__Exercise directions__
The word "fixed" appears in some lines of the entries. Say how many, and give nothing but the number.

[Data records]
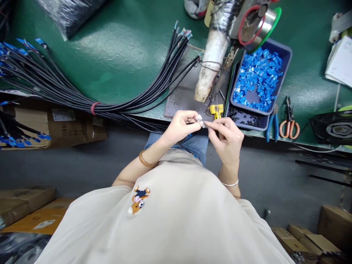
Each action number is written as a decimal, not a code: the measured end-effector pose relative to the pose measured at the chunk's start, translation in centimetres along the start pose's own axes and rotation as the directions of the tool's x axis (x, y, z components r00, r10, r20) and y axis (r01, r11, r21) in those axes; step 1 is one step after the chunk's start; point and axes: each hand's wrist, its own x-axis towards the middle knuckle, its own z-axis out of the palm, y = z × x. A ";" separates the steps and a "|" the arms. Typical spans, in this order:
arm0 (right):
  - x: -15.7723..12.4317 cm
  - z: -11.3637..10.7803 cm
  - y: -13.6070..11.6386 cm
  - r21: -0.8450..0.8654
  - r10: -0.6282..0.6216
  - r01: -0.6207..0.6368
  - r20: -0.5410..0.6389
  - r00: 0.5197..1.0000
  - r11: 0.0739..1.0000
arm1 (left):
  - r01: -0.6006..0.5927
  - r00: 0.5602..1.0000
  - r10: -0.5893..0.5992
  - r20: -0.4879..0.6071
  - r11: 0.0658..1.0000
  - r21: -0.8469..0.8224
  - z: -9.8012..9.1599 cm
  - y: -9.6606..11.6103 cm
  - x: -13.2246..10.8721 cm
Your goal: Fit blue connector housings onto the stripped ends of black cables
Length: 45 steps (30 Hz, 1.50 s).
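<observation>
My left hand (184, 126) is closed in a pinch over the table's front edge, with white wraps on its fingertips. Facing it, my right hand (227, 134) also pinches, thumb and index finger meeting the left fingertips at a tiny thin piece. The fingers mostly hide that piece, so its kind is unclear. Below my left hand a black cable (183, 147) crosses my lap. Just beyond the hands are a yellow block (216, 109) and a dark work plate (181, 99). To the left lies a bundle of black cables (132, 104) with stripped ends and a red tie.
A wrapped pipe (211, 62) slants down above the plate, beside a wire spool (265, 31). Right of it, a bin (286, 69) holds blue connectors, overlapping a tray of black parts (247, 119). Blue pliers (272, 123), orange-handled scissors (288, 124) and a fan (334, 128) lie further right.
</observation>
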 end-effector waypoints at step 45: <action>-0.2 2.5 0.6 0.362 0.362 -0.312 -0.077 0.929 0.878 | -0.162 0.983 0.181 -0.043 0.945 0.285 0.9 -1.6 -1.0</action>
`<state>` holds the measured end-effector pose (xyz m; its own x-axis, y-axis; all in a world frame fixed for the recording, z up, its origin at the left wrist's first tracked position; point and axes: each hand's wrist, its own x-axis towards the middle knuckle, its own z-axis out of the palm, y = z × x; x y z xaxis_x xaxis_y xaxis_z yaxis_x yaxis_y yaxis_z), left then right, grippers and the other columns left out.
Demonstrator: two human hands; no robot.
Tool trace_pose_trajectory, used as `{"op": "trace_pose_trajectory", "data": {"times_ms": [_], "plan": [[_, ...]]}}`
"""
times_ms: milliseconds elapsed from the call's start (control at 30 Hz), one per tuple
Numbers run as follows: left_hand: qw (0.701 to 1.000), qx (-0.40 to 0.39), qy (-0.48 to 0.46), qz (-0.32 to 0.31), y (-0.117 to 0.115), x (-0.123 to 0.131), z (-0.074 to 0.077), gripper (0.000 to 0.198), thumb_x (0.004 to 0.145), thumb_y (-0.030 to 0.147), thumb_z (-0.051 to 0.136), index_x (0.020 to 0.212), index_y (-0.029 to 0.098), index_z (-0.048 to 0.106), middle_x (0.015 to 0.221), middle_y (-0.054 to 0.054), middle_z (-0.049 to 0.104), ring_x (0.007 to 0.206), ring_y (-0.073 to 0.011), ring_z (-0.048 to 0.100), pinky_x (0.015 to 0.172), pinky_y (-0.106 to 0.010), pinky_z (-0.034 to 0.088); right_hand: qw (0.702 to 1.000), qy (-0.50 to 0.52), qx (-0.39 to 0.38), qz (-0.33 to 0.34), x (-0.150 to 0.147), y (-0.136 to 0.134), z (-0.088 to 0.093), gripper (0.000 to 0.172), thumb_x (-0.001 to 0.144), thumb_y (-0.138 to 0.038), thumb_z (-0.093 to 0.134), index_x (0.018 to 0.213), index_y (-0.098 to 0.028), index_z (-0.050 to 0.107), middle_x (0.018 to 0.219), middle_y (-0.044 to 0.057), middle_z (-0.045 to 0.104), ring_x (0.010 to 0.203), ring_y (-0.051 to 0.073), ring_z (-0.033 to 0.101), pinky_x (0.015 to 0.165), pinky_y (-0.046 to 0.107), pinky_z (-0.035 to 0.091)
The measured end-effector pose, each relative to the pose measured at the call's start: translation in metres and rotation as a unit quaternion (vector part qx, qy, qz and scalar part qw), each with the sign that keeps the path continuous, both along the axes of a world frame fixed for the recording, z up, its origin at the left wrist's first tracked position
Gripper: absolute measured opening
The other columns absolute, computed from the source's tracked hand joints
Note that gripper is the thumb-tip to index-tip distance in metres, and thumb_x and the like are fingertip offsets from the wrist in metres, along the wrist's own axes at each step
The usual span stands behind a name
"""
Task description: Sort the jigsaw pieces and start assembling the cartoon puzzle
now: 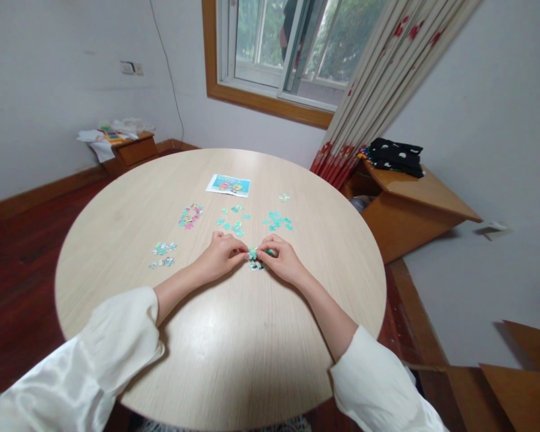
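Both hands meet over a small cluster of joined puzzle pieces (256, 264) near the middle of the round table (216, 336). My left hand (222, 255) pinches the cluster's left edge, thumb and forefinger together. On the other side, my right hand (282, 258) has thumb and fingers closed on the cluster's upper right. Fingertips hide part of the pieces. Beyond the hands lie loose teal pieces (278, 221) and green-teal pieces (237, 228). Pink and yellow pieces (190, 216) form a group farther left, with pale blue and white pieces (164, 248) nearer the left forearm.
A picture card (228, 185) with cartoon figures lies toward the table's far side. A few pale pieces (284, 197) are right of it. Behind the table stand a wooden stool (137, 150) at left and a tilted wooden cabinet (409, 210) with black cloth (396, 157) at right.
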<state>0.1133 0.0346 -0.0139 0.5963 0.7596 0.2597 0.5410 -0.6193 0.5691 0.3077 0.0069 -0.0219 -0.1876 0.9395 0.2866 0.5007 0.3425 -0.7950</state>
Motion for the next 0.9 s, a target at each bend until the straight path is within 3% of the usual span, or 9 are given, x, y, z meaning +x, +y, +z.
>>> {"op": "trace_pose_trajectory", "data": {"times_ms": [333, 667, 900], "plan": [[1.000, -0.012, -0.009, -0.011, -0.001, 0.001, 0.000, 0.019, 0.087, 0.034, 0.058, 0.080, 0.022, 0.071, 0.076, 0.000, 0.072, 0.076, -0.0174, 0.060, 0.082, -0.037, 0.030, 1.000, 0.010, -0.004, 0.011, -0.002, -0.001, 0.001, 0.011, 0.080, -0.017, 0.062, 0.072, -0.019, 0.070, 0.080, 0.001, 0.056, 0.079, 0.013, 0.057, 0.078, 0.028, 0.044], [0.996, -0.042, -0.074, 0.007, 0.002, 0.000, -0.003, 0.009, 0.081, 0.021, 0.062, 0.078, 0.017, 0.070, 0.072, -0.002, 0.070, 0.067, -0.0142, 0.059, 0.074, -0.031, 0.041, 1.000, 0.022, 0.004, 0.015, -0.002, 0.000, -0.002, 0.011, 0.081, -0.023, 0.063, 0.075, -0.019, 0.071, 0.081, 0.002, 0.057, 0.081, 0.013, 0.057, 0.078, 0.028, 0.044], [0.987, -0.073, -0.128, 0.067, 0.009, -0.004, -0.007, 0.009, 0.078, 0.018, 0.058, 0.073, 0.015, 0.066, 0.073, -0.004, 0.069, 0.068, -0.0145, 0.059, 0.070, -0.028, 0.045, 0.996, -0.002, 0.046, -0.077, 0.013, 0.008, -0.004, 0.016, 0.082, -0.021, 0.058, 0.076, -0.019, 0.072, 0.083, 0.005, 0.060, 0.085, 0.017, 0.058, 0.081, 0.032, 0.044]]}}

__Solution for this problem__
2